Ortamı her bir kuyucuktan hemen çıkarmak için uyarlanmış konik uçlu bir pipet kullanın ve yaraya dokunmamaya dikkat edin. 37 santigrat dereceye kadar ısıtılmış 100 mikrolitre hücre ortamı kullanarak hücreleri iki kez yıkayın. İkinci yıkamadan sonra, sıcaklığını dengelemek için plakayı beş dakika boyunca buzun üzerine koyun.

Soğuk ortamı her kuyudan çıkarın, kenardan dikkatlice pipetlemeye ve yaraya dokunmaktan kaçınmaya dikkat edin. Dört santigrat derecede önceden soğutulmuş konik uçları kullanarak, her bir oyuğa 50 mikrolitre önceden seyreltilmiş matris ekleyin. Plakayı 30 dakika boyunca 37 santigrat derece inkübatöre yerleştirin.

30 dakika sonra, her bir tedavi koşulu için belirtildiği gibi, her bir kuyucuğa 100 mikrolitre uyarlanmış hücre ortamı ekleyin. Plakayı video mikroskobunda uyarlanan rafa yerleştirin. Daha sonra taramaları programlayın ve hücre göçü tahlili için gösterildiği gibi video mikroskobu analizi yapın.

Hücre fiksasyonundan sonra bir Boyden zarının temsili sonuçları gösterilmiştir. Optimal olmayan zar, zarın üst tarafında hücre kümelerine ve yorumlanamayan sonuçlara sahiptir. Buna karşılık, optimal zar, zarın alt kısmında mavi renkte boyanmış sayılabilir hücrelere sahiptir.

Çizik yara testinin optimal bir sonucu, sıfır saat, 15 saat ve 30 saatte yara iyileşmesinin bu görüntüleri ile gösterilmektedir.
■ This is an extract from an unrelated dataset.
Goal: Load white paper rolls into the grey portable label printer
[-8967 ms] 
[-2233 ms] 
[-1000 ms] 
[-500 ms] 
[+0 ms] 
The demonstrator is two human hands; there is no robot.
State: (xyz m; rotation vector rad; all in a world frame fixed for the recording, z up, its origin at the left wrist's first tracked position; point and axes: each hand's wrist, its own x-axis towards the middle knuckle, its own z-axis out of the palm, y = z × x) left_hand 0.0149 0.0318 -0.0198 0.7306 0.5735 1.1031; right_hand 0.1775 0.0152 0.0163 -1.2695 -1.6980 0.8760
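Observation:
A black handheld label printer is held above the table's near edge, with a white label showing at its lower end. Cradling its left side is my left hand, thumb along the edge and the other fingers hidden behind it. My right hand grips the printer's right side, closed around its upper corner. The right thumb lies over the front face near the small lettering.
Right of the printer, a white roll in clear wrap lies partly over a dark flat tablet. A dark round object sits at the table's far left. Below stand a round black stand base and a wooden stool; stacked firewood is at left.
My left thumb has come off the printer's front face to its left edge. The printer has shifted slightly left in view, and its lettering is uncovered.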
Kaliteli bir deney için kriterler, doğrusal bir yara, yarada gözlenen hücre parçası olmaması ve optimal hücre birleşimidir. %90 birleşme, panel A'da gösterildiği gibi yara iyileşme testi için en uygun hücre yoğunluğudur.Panel C, düşük hücre yoğunluğunun bir örneğini gösterir ve panel B, hücre peletinin yetersiz yıkanmasından kaynaklanan hücre kümelerini gösterir.

Video mikroskop yazılımı kullanılarak elde edilen yara iyileşmesinin bu grafiksel temsili, dört tedavi koşulu için zamana göre yara hücresi birleşme parametrelerinin nicelleştirilmesini gösterir. Kombinasyon tedavisinin hücre göçünü önemli ölçüde azalttığı gözlenmiştir. Bu videoyu izledikten sonra hücre göçü ve istila sürecini nasıl değerlendireceğinizi iyi anlamış olmalısınız.